NOTE: This implementation is under development. Updates will be pushed over time, bringing in new functionality, tests, and various other elements. The purpose of this repo is to allow others to have a codebase to understand, use, or improve upon DeepHyperNEAT.

Using DeepHyperNEAT

To run DHN in its current form, you need to create a task file.

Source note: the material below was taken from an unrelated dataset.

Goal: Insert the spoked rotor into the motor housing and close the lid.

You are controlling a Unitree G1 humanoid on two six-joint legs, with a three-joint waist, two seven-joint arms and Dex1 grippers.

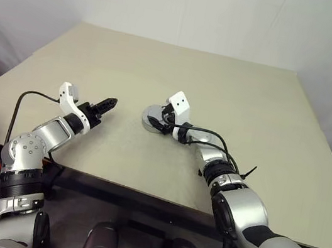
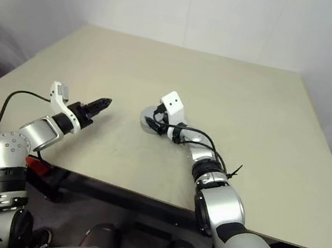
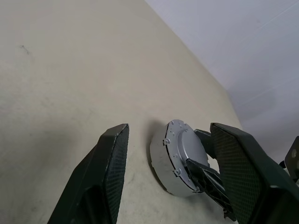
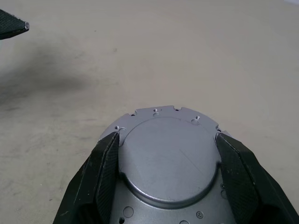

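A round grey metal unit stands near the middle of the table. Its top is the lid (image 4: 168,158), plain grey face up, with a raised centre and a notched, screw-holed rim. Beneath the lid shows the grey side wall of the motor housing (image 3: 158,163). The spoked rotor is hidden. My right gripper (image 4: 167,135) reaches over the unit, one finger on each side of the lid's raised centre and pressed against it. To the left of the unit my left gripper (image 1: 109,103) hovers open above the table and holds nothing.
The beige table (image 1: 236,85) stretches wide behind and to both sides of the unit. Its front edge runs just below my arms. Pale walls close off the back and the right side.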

For reference, see xor_study.py.

This task file must contain:

  • Necessary imports:
     from genome import Genome # Genome class
     from population import Population # Population class
     from phenomes import FeedForwardCPPN # CPPN class
     from decode import decode # Decoder for CPPN -> Substrate
     from visualize import draw_net # optional, for visualizing networks
  • Substrate parameters
    • Input dimensions
    • Output dimensions
    • Sheet dimensions (optional)
     sub_in_dims = [1,2] # Is of type list
     sub_sh_dims = [1,3] # Is of type list
     sub_o_dims = 1 # Is of type integer
  • Evolutionary parameters
    • Population size
    • Population elitism
    • Max number of generations
     pop_key = 0 # Key for population
     pop_size = 150
     pop_elitism = 2 # Number of members of pop to keep each generation
  • The task (defined as a function in python)
    • Task parameters:
      • Task inputs
      • Expected outputs (optional)
     def task(genomes):
     	task_inputs = [1,2,3]
     	expected_outputs = [2,4,6]
     	for key, genome in genomes:
     		cppn = CPPN.create(genome) # Create cppn from genome
     		substrate = decode(cppn,sub_in_dims,sub_o_dims,sub_sh_dims) # Decode cppn into substrate
     		error = 0.0 # Initialize error for current genome
     		for inputs, expected in zip(xor_inputs, expected_outputs):
     			inputs = inputs + (1.0,) # Append inputs with bias value
     			actual_output = substrate.activate(inputs)[0] # Query substrate
     			error += error_func(actual_output,expected) # Evaluate error
     		genome.fitness = 1.0 - error # Assign fitness
  • A call to DHN to attempt to solve the task
     pop = Population(pop_key, pop_size, pop_elitism)
     solution = pop.run(task,num_generations) # Returns the solution to the task

Primary Modules

These modules are associated with the primary function of the DeepHyperNEAT (DHN) algorihtm.

genome.py

Contains all functionality of the genome, a Compositional Pattern Producing Network (CPPN) and its mutation operators.

phenomes.py

Contains multiple representations for feed-forward and recurrent neural networks for the CPPN and the Substrate.

population.py

Contains all functionality and information of the populations used in DHN.

activations.py

A library of activation functions that can be used for the CPPN and Substrate.

reproduction.py

Contains all functionality needed for the reproductive behavior in DHN.

species.py

Contains all functionality needed for speciation in DHN.

stagnation.py

Contains all functionality needed for stagnation schemes used in speciation.

decode.py

Contains all functionality needed to decode a given CPPN into a Substrate.

Secondary Modules

These modules are intended for secondary functionality such as reporting evolutionary statistics, visualizing the CPPN and Substrate, and various utility functions used throughout the primary modules.

reporters.py

Contains various functions for reporting evolutionary statistics during and after an evolutionary run.

visualize.py

Contains functions for visualizing a CPPN or Substrate.

util.py

Contains common functions and iterators used throughout DHN.